Rolly belly, James got her from a breeder at 6 wks she was the runt at about half the size of her siblings and skinny...I know obesity can be a problem later on but I think is ok that she's gained quite a bit in the last week at this stage (if anyone has input on this it is welcome)











James' pic from the show he got her at, compare with below (in this pic she is in our friend bri's hand which is bat the same size as mine)





A few minutes ago in my hand... I'm at my grandmothers and away from my scale
but I'd say she's gained at least 20 grams in the last week and a half, maybe more (the vet weighed her at 30 grams on the 15th).


----------



## Kristina (Dec 22, 2011)

Congrats, she is adorable  I love my Hedgie, they are such neat little critters!


----------



## ShadowRancher (Dec 22, 2011)

Kristina said:


> Congrats, she is adorable  I love my Hedgie, they are such neat little critters!

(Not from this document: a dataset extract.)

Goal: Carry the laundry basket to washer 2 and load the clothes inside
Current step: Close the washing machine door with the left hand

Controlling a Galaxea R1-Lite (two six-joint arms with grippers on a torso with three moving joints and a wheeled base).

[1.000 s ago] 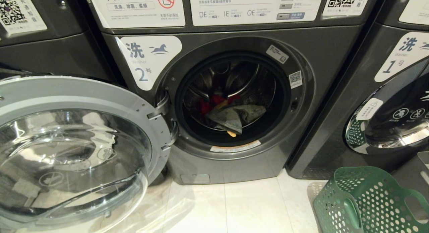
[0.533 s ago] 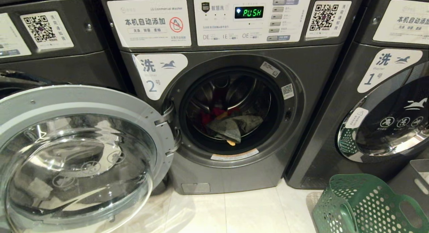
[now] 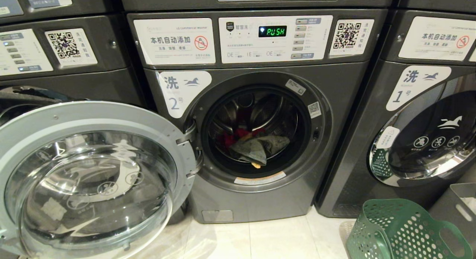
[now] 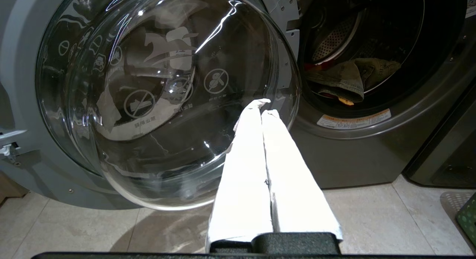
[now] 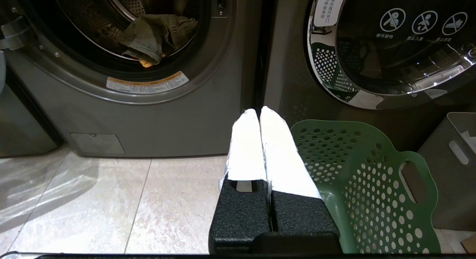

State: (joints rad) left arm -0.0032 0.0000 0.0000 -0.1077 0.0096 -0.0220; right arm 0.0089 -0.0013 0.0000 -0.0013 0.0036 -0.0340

Thanks! I'm in love  I'm still a bit irritated with James for being irresponsible, but I suppose it wasn't his fault and she has a happy home so it all turned out ok. I was worried about the trip to MI (my brother and I drove) but James couldn't keep her any longer and I told my vet my plan for moving her and she said it sounded ok (I took her in for a cough that was simultaneously adorable and terrifying, she started packing on the grams three days after the start of her antibiotic treatment). So I tucked her into a rubber maid with drill holes and got an electrical adapter so she could have a heating blanket and kept the car pretty warm...she didn't have a problem at all just snuggled and slept the whole way


----------



## bellyboo (Dec 22, 2011)

oh my, she is too cute!  Congrats on your new addition!


----------



## Jacqui (Dec 22, 2011)

She is just so adorable! My daughter, Erin, had one when she was a kid. I just loved that little "vacuum" cleaner.  I warned my husband about a year ago, that I would be getting one once I got to stay home... and came across one. Just not many around here ever for sale, so I am pretty safe that way. 

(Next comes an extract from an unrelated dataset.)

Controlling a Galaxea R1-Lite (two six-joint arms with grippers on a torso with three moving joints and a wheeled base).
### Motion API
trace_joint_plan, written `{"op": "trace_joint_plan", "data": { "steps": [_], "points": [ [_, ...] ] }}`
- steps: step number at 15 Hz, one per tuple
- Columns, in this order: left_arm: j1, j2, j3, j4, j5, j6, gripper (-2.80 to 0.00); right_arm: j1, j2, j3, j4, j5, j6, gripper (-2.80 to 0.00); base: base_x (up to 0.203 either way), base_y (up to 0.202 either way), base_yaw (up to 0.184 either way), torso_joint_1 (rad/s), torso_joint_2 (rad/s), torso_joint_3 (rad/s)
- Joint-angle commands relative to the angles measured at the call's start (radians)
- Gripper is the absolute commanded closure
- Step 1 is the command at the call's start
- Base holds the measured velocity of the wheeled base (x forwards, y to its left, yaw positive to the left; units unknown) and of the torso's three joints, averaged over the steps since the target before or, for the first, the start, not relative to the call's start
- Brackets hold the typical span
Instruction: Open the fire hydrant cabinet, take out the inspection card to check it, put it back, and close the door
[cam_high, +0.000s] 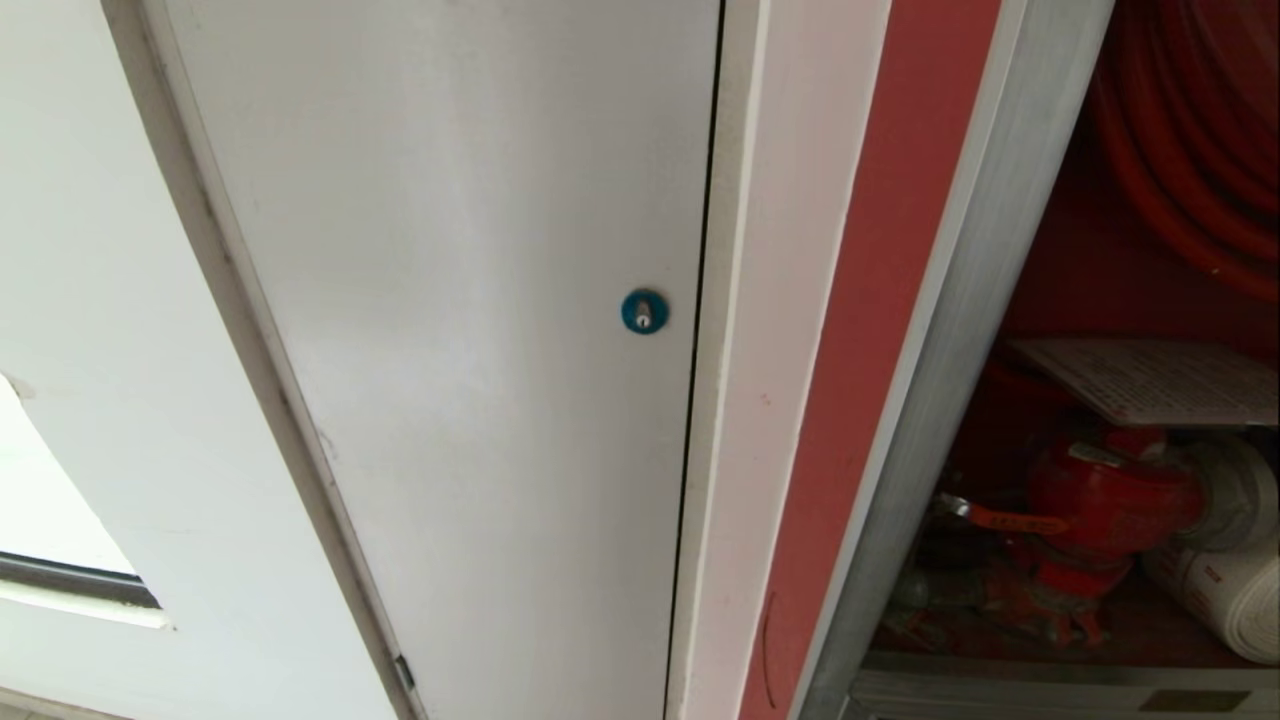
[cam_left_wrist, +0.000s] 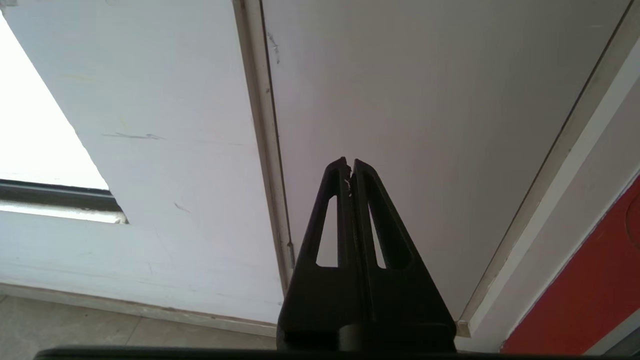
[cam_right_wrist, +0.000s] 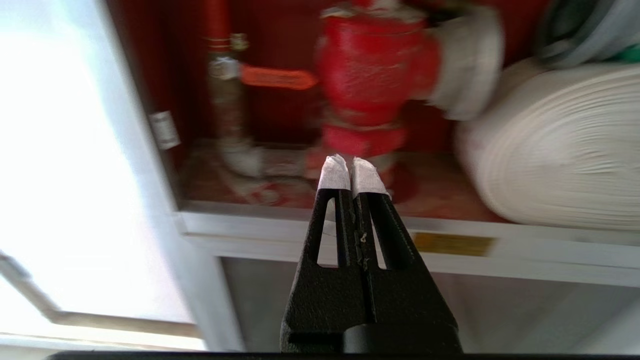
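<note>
The fire hydrant cabinet (cam_high: 960, 330) stands at the right of the head view with its red inside exposed. Its door is out of view. Inside it, a white printed sheet, the inspection card (cam_high: 1150, 380), lies flat above the red hydrant valve (cam_high: 1110, 500). A red hose coil (cam_high: 1190, 130) hangs above them. My right gripper (cam_right_wrist: 352, 162) is shut and holds nothing. Its white-taped tips point at the valve (cam_right_wrist: 370, 65) from outside the cabinet's lower frame (cam_right_wrist: 300, 225). My left gripper (cam_left_wrist: 349, 162) is shut and empty, facing the plain white panel (cam_left_wrist: 425, 100). Neither arm shows in the head view.
A plain white door (cam_high: 450, 300) with a round blue lock (cam_high: 644, 311) fills the middle of the head view. A red strip (cam_high: 880, 350) runs between it and the cabinet frame. A rolled white hose (cam_right_wrist: 560, 150) lies to the right of the valve.
</note>
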Motion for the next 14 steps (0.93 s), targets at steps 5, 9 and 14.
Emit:
{"op": "trace_joint_plan", "data": {
  "steps": [5,9,14],
  "points": [
    [0.001,0.0,0.006,0.0,0.001,0.0,0.0,0.0,0.267,-0.12,-0.005,-0.084,-0.077,0.0,0.0,0.0,0.0,0.0,0.0,0.0],
    [0.001,0.001,0.006,0.0,0.001,0.0,0.0,-0.002,0.415,-0.208,0.002,-0.169,-0.222,0.0,0.0,0.0,0.0,0.0,0.0,0.0],
    [0.001,0.0,0.006,0.001,0.001,0.0,0.0,-0.002,0.589,-0.392,0.079,-0.228,-0.375,0.0,0.0,0.0,0.0,0.0,0.0,0.0]
  ]
}}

Yours is just such a sweet looking little thing.


----------



## reneereichert (Dec 22, 2011)

Love the dark face, too cute.


----------



## Kristina (Dec 22, 2011)

I thought the dark skin was cute too. Sonnet is white but she has pink skin. My first Hedgie, Sweetie, was salt and pepper.


----------



## Maggie Cummings (Dec 22, 2011)

She's cute, I fostered some Hedgies for a while. I have Sugar Gliders and was helping out the breeder. I had fun with the hedgies, but think I'll stick with gliders...


----------



## nikki0601 (Dec 22, 2011)

Aww, I posted not long ago when my sis dumped a hedgie on me, I am still getting used to mine, your seems much more tame, I'm jealous


----------



## dmarcus (Dec 22, 2011)

Very cute...


----------



## CLMoss (Dec 22, 2011)

I want one! Very cute little hedgie.


----------



## Kvoigt (Dec 22, 2011)

I love my hedgie!! lol she is albino and also pretty small and from what i know of her history she always has been. i like to spoil her b/c she is gettin older and she is quite a snuggle bug to


----------



## ShadowRancher (Dec 22, 2011)

bellyboo said:


> oh my, she is too cute!  Congrats on your new addition!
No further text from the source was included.